Всеволожу позабавила её самоуверенность.
- Помочь бежать отсюда не в измогу даже лучшей ученице пани Бонеди.
Тут Фотинья соскочила с ложа.
- Кто ж как не Агафоклия тебе наврала, будто дара у меня нет? - сощурилась она. - Лжа, и только! Помнишь, как тебя потянуло на наш вьюнец?
- Какой… вьюнец? - спросила Евфимия.
- Ну, хоровод с песнями. Это я на опушке тебе внушила. А как амма Гнева не наказала меня? Посулила, да позабыла. Это я так захотела. Не сразу нашла в себе дар внушения. Истязала и дух, и плоть, чтобы вытянуть его и взлелеять. Попробуй-ка день-деньской глядеть на одну вещицу! Повесишь перед собой еловую шишку и… А, да что! - махнула рукою лесная дива. - Главное сейчас, в тебя вернуть силы. Притом блюсти мерность в пище, не нарутить здоровью. При побеге уложу на пол охранышей за дверьми, Софрю с Ельчей. Пусть дрыхнут, пока мы зададим лататы. А допрежь того входи в тело. Велю Асфане поспешать с естьём.
- Какой Асфане? - удивилась боярышня. - Мне услуживает татарка Дзедзе.
- Какая ещё Дзедзе? - в свою очередь удивилась Фотинья. - «Дзе, дзе» по-татарски «да, да», «ладно, ладно». Её зовут Асфана.

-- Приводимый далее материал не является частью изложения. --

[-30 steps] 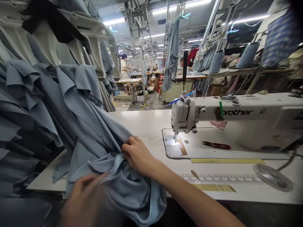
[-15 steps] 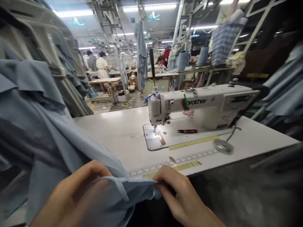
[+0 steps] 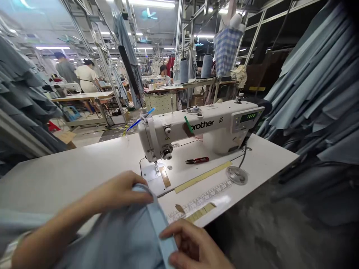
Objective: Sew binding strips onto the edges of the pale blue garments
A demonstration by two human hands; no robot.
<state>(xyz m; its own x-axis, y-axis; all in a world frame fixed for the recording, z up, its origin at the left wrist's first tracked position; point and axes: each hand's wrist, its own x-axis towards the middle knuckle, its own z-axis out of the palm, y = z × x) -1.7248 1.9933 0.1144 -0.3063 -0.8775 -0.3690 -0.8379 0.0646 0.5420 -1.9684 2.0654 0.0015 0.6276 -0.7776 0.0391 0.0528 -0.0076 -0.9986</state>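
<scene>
So the left hand (image 3: 126, 192) has the top end of a blue-grey garment (image 3: 120, 233) pinched between thumb and fingers, and the right hand (image 3: 193, 241) is pinching the same piece lower down, thumb and index on its paler, band-like edge (image 3: 157, 216). The cloth's at the near edge of the white sewing table (image 3: 70, 160), just in front of the Brother sewing machine (image 3: 179, 125), with that edge running between both hands. It's pretty smeared by motion down there, so the band could be a folded hem or a sewn-on strip, can't really say.

Under the machine's arm sit red-handled thread snips (image 3: 197, 160). Nearer the right hand there's a printed ruler scale (image 3: 209, 196) on the tabletop, yellow tape strips (image 3: 203, 176) on either side, and a clear round disc (image 3: 237, 175) by its far end. More blue-grey garments (image 3: 311, 86) hang off to the right.
</scene>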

- Не разумею татарский, - смутилась Евфимия. - Тебе он ведом?
- Ещё бы! - Дева опечалила свой весёлый лик. - Родилась, выросла в Орде. Родителей-полонянников потеряла в мор. Нищенствовала на паперти русской церкви. Блаженной памяти князь Андрей Можайский, будучи в Сарае, сжалился над сиротой, привёз на Русь, выпестовал, как родную. Княгиня же его, литвинка Аграфена, испугалась, что сыночек её Вака слюбится со мной, прогнала из дому по смерти князя. Слава Богу, приуютили Мамоны. Амма Гнева приняла в своё сестричество.
Боярышня с большой натугой поднялась, взяла за руки сестру лесную, расцеловала в обе щеки.
- Господь воздаст тебе, Фотиньюшка, спасительница моя!
Дева оправила слипшиеся пряди на висках заточницы.